(Records from a collection)
[Start of section]

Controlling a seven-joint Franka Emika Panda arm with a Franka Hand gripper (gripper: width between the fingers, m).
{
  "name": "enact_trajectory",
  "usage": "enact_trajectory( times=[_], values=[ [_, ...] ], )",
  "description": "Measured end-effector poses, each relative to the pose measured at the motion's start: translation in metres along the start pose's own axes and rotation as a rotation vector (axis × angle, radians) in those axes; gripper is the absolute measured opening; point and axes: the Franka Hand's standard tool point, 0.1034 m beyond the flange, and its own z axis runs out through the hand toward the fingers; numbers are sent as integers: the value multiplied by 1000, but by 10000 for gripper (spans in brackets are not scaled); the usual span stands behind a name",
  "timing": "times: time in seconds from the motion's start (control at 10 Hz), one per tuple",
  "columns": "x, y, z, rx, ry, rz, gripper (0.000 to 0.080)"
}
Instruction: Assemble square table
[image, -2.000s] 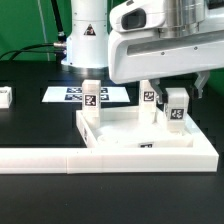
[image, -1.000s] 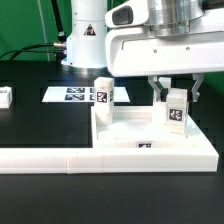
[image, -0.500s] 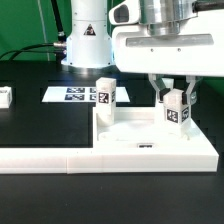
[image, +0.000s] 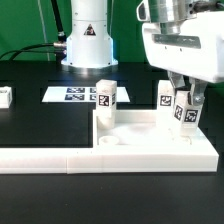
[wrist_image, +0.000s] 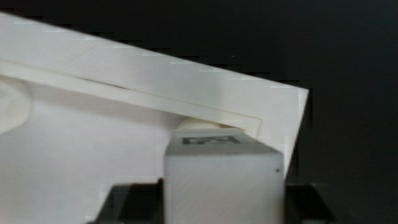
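While the gripper (image: 188, 101) is clamped on a white tagged leg (image: 185, 113), I take this to be the seating step. The leg hangs upright over the corner of the square tabletop (image: 140, 150) on the exterior view's right. The wrist view shows the leg (wrist_image: 224, 165) just inside that corner of the tabletop (wrist_image: 107, 110), though I cannot tell whether its foot touches the tray floor.

To do it well I would hold the leg plumb, centre it over its seat before descending, and lower slowly. A round socket (image: 110, 141) shows near the front corner on the exterior view's left, so I judge a like one lies hidden under this leg. A second leg (image: 166, 97) stands just beside the held one, so sideways corrections must be small. A third leg (image: 105, 100) stands at the far corner on the exterior view's left.

The tabletop lies against the long white rail (image: 35, 158), which should brace it. The worktop (image: 40, 125) is matt black. On it the marker board (image: 65, 93) lies behind the tabletop, and a small white part (image: 4, 97) sits at the edge. The arm's white base (image: 88, 40) stands at the back.
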Motion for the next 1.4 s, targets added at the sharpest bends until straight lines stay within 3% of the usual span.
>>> enact_trajectory(
  times=[0.4, 0.5, 0.6, 0.7, 0.8, 1.4],
  values=[
    [4, 0, 0, 6, -21, 93, 297],
    [3, 0, 0, 5, -21, 71, 377],
    [3, 0, 0, 6, -21, 28, 575],
    [5, 0, 0, 6, -20, -49, 575],
    [8, -1, 1, 8, -19, -179, 627],
    [-1, 2, 5, -9, 1, -716, 649]
  ],
)
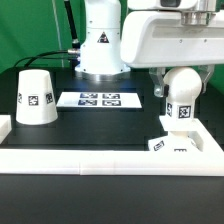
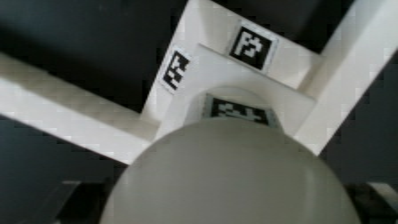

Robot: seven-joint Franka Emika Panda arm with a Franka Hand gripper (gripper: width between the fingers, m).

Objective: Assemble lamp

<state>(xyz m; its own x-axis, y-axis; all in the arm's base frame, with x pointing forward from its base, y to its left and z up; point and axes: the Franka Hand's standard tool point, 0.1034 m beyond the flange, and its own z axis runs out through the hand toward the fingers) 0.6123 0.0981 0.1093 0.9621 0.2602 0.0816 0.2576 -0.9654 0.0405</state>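
Note:
My gripper (image 1: 181, 82) is shut on the round white bulb (image 1: 182, 108) and holds it upright at the exterior view's right, just above the small angular base block (image 1: 168, 146). The base block lies in the corner of the white fence. In the wrist view the bulb (image 2: 222, 170) fills the foreground between my dark fingers (image 2: 75, 203), with the tagged base block (image 2: 253, 55) beyond it. I cannot tell whether bulb and base touch. The cone shade (image 1: 37, 97) stands upright at the exterior view's left, apart from the gripper.
The marker board (image 1: 100, 99) lies flat on the black table between the shade and the bulb. A white fence (image 1: 90, 156) runs along the front and up the sides, and shows in the wrist view (image 2: 54, 95). The robot's white body (image 1: 100, 45) stands at the back.

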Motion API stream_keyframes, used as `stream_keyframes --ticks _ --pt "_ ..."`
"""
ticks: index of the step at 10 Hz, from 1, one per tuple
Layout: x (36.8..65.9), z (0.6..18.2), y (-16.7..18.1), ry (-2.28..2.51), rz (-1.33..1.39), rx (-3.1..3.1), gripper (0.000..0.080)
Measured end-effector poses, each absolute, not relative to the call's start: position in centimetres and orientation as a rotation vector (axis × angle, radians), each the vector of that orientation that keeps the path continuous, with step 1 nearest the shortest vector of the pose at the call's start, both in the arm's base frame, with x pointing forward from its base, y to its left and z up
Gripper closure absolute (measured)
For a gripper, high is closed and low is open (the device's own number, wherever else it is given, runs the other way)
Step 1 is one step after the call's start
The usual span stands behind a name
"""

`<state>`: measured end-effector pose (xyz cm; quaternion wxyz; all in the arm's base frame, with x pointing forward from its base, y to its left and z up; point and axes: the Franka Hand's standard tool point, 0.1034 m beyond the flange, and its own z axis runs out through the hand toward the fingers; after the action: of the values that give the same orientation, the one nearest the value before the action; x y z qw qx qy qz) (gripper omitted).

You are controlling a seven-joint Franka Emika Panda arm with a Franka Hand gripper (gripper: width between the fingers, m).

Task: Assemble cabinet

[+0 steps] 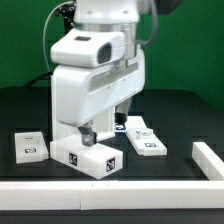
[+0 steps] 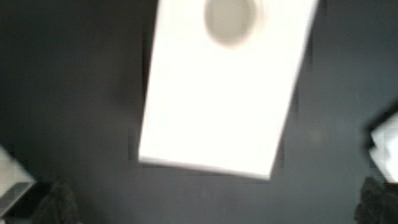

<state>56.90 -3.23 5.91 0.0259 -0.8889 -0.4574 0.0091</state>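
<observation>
My gripper [image 1: 103,124] hangs under the arm's big white hand in the middle of the exterior view. It is open and empty, with the dark fingers [image 2: 39,200] at the edges of the wrist view and only black table between them. A long white cabinet block [image 1: 90,158] with black-and-white tags lies on the table just in front of and below the gripper. In the wrist view a long white panel [image 2: 222,95] with an oval recess lies just ahead of the fingertips, not between them. I cannot tell if it is that same block.
A small tagged white block [image 1: 28,146] lies at the exterior view's left. A flat tagged white panel [image 1: 142,137] lies at its right. A low white wall [image 1: 40,192] runs along the front, with another piece [image 1: 207,160] at the right. Another white part [image 2: 386,145] shows at the wrist view's edge.
</observation>
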Motion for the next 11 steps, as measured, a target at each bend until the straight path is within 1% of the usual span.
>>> stream_keyframes --ticks 2,4,5,9,10,11 --pt "56.0 4.2 -4.9 -1.270 -0.002 -2.781 0.0003" --pt "56.1 4.3 -4.7 -1.280 -0.004 -2.780 0.0003" --pt "56.1 4.0 -4.6 -1.253 -0.007 -2.795 0.0003" --pt "55.7 1.0 -4.0 -1.210 0.008 -2.803 0.0003" --pt "55.7 0.8 -4.2 -1.220 -0.005 -2.804 0.0003" --pt "55.7 0.8 -4.2 -1.218 -0.004 -2.805 0.0044"
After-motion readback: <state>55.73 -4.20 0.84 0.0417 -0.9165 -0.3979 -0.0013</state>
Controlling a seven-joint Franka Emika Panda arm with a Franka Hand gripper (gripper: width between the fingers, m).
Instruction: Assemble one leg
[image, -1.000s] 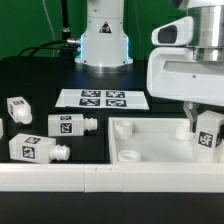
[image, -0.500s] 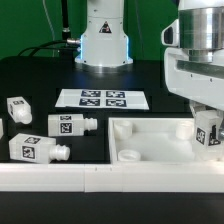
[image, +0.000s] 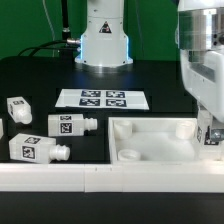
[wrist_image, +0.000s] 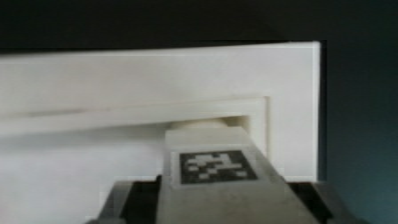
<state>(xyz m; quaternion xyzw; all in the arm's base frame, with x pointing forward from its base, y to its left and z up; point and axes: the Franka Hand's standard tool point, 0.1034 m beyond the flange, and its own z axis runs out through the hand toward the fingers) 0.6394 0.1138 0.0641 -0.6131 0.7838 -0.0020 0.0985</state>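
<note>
Black table (image: 160, 85) holds three loose legs (image: 70, 124); fingers (wrist_image: 208, 196) grip a fourth leg (wrist_image: 215, 165).

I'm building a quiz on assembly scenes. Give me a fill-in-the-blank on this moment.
1. The tool is shut on a ____, at the panel's corner at the exterior view's right.
2. The number of loose legs lying on the table at the exterior view's left, such as this leg, is ____.
3. The marker board lies flat on the ____ table.

Missing words: leg; four; black
</note>
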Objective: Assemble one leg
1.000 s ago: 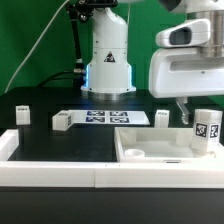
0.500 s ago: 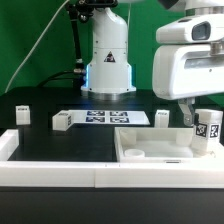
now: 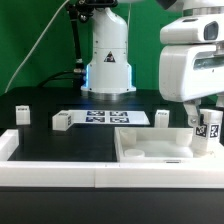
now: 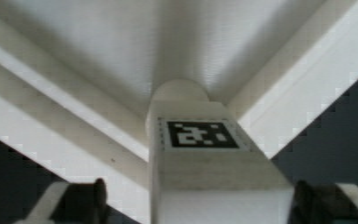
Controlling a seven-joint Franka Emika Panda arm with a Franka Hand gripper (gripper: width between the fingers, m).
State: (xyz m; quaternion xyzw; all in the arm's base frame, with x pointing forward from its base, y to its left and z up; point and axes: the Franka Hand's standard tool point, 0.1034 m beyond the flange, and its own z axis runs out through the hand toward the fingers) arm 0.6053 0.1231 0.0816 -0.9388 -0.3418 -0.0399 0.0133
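Observation:
My gripper [image 3: 207,122] is shut on the leg [image 3: 210,128], a short white post with square tags, and holds it upright at the exterior view's right, over the right rim of the large white tabletop piece [image 3: 150,152]. In the wrist view the leg [image 4: 197,140] fills the space between the dark fingers [image 4: 78,200] of my gripper [image 4: 197,208], with the tabletop's ribs behind it. Whether the leg's lower end touches the tabletop is hidden.
Three more tagged legs stand on the black table: one at the far left [image 3: 22,115], one left of the marker board [image 3: 62,121], one right of it [image 3: 163,117]. The marker board [image 3: 100,117] lies in the middle. The arm's base [image 3: 108,60] stands behind. A white rail [image 3: 50,176] runs along the front.
My gripper has shifted to the exterior view's right with the leg still in it. The other parts have not moved.

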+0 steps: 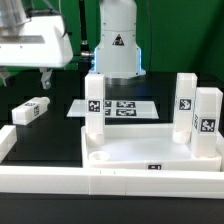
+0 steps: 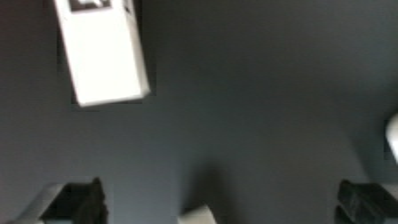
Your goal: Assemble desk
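above loose white block leg with square tag [image 1: 30, 111] [image 2: 102, 50]: pincer [image 1: 44, 76] [image 2: 210, 203] wide open, empty. step: fetching leg. next: descend, align, grip.

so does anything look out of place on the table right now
One white block leg lies on its side on the black table, apart from the white rimmed plastic tabletop, while three others stand upright. The open tool hovers above it, holding nothing.
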### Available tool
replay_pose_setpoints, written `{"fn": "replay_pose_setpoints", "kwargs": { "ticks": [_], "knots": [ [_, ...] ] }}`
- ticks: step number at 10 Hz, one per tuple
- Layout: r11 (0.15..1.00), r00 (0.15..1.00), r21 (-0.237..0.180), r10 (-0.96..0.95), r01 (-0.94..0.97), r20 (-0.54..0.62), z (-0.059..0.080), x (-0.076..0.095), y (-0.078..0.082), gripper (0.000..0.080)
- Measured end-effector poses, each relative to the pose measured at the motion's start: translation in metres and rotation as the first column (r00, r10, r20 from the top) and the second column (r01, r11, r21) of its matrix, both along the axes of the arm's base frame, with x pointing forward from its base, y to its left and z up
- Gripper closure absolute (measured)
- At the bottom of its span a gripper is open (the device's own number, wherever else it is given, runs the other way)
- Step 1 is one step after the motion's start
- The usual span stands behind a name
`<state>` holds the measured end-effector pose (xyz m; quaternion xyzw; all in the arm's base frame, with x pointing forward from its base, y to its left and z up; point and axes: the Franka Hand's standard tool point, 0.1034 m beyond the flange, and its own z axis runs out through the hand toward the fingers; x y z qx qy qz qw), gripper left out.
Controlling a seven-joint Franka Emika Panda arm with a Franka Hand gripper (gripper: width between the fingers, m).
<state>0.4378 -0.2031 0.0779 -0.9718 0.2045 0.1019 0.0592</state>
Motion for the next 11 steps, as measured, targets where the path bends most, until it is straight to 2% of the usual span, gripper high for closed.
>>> {"fn": "replay_pose_setpoints", "kwargs": {
  "ticks": [1, 2, 3, 4, 5, 6, 7, 8, 9, 10, 11],
  "knots": [
    [0.998, 0.996, 0.059, -0.009, 0.014, -0.085, -0.006, -0.008, 0.000, 0.0151],
    [0.997, 0.993, 0.080, -0.005, 0.015, -0.122, -0.005, -0.003, -0.001, 0.0151],
    [0.992, 0.984, 0.122, 0.005, 0.017, -0.181, -0.006, -0.006, 0.004, 0.0151],
    [0.990, 0.977, 0.140, 0.010, 0.021, -0.214, -0.008, -0.006, 0.003, 0.0151],
    [0.984, 0.959, 0.176, 0.026, 0.025, -0.282, -0.009, -0.012, 0.004, 0.0151],
    [0.980, 0.939, 0.197, 0.036, 0.034, -0.342, -0.014, -0.014, -0.002, 0.0151],
    [0.980, 0.930, 0.197, 0.038, 0.037, -0.365, -0.021, -0.015, -0.008, 0.0151],
    [0.973, 0.890, 0.228, 0.066, 0.043, -0.451, -0.023, -0.027, -0.010, 0.0151],
    [0.971, 0.852, 0.237, 0.110, 0.017, -0.512, -0.025, -0.031, -0.017, 0.0151],
    [0.974, 0.829, 0.227, 0.145, -0.022, -0.540, -0.030, -0.029, -0.022, 0.0151],
    [0.972, 0.824, 0.234, 0.145, -0.015, -0.548, -0.030, -0.030, -0.020, 0.0151]
  ]
}}
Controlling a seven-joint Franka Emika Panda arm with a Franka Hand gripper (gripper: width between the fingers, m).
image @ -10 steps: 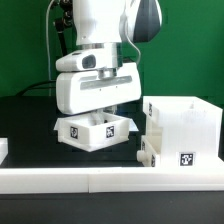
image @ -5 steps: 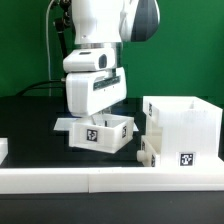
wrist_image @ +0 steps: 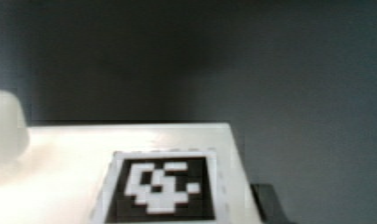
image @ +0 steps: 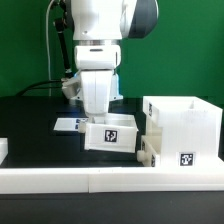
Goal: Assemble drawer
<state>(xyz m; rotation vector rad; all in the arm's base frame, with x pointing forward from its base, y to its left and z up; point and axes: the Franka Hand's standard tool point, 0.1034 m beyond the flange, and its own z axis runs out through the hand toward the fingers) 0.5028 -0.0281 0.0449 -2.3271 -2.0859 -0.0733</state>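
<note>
In the exterior view my gripper reaches down into a small open white drawer box with a black-and-white tag on its front, and is shut on its wall. The box sits just to the exterior view's left of the large white drawer housing, which also bears a tag; a narrow gap shows between them. In the wrist view the box's white face and tag fill the lower part, very close and blurred. One dark finger shows beside the tag; the other is hidden.
The marker board lies flat on the black table behind the box, to the exterior view's left. A white ledge runs along the front edge. A small white part sits at the far left.
My gripper has moved toward the exterior view's right with the drawer box in it. The wrist has turned, and the box now stands close beside the housing.
</note>
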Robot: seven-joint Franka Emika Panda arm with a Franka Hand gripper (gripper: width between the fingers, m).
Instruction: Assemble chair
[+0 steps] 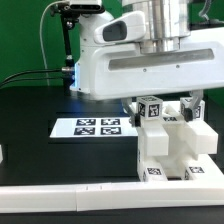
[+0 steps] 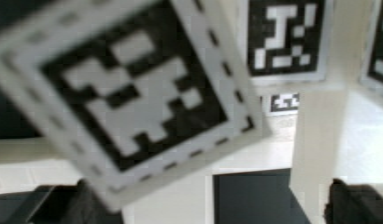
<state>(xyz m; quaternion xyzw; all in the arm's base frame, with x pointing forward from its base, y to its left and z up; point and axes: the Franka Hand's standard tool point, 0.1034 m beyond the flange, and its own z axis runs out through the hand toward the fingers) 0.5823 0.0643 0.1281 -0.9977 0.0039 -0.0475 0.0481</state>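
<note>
On the exterior view's left, the marker board lies flat on the black table. Right of it stands the chair, a white blocky stack of tagged parts, just behind the white rail along the near edge. My gripper hangs over the chair's top with its jaws spread wide, holding nothing. In my wrist view a big tilted tag fills the picture, blurred.
</note>
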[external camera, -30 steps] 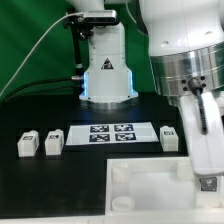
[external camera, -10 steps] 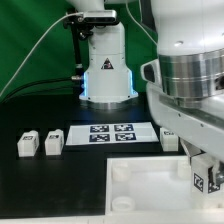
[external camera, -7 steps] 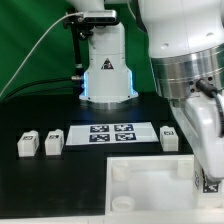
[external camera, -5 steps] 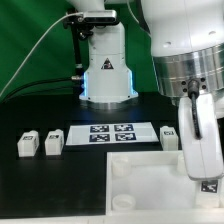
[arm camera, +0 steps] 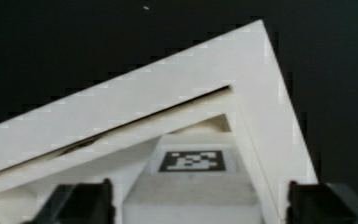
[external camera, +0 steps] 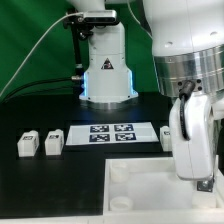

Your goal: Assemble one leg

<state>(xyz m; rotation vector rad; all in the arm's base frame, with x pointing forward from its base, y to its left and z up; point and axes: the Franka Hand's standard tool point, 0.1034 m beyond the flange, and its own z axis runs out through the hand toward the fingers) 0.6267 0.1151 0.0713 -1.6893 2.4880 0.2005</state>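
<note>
My gripper (external camera: 200, 180) hangs at the exterior view's right, over the right part of the large white tabletop (external camera: 140, 188). It is shut on a small white leg (external camera: 203, 184), whose marker tag shows just below the fingers. In the wrist view the leg (arm camera: 202, 185) fills the gap between the two dark fingertips (arm camera: 78, 205), with its tag facing the camera. The tabletop's corner (arm camera: 247, 70) lies beyond it. Whether the leg touches the tabletop is not visible. Three more legs stand on the black table, two at the left (external camera: 27, 144) (external camera: 53, 143) and one at the right (external camera: 169, 138).
The marker board (external camera: 111, 133) lies flat behind the tabletop, between the loose legs. The robot's white base (external camera: 107, 70) stands at the back with a green backdrop behind it. A round corner socket (external camera: 120, 172) shows on the tabletop's left.
A second ago the wrist was turned, with the leg's tag facing left. It has turned back, and the gripper and leg have shifted slightly left over the tabletop.
</note>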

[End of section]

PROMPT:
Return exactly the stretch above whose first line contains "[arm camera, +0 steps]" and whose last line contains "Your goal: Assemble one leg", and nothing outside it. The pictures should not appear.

ANSWER:
[arm camera, +0 steps] 
[external camera, +0 steps] 

Your goal: Assemble one leg

There's no more to the output.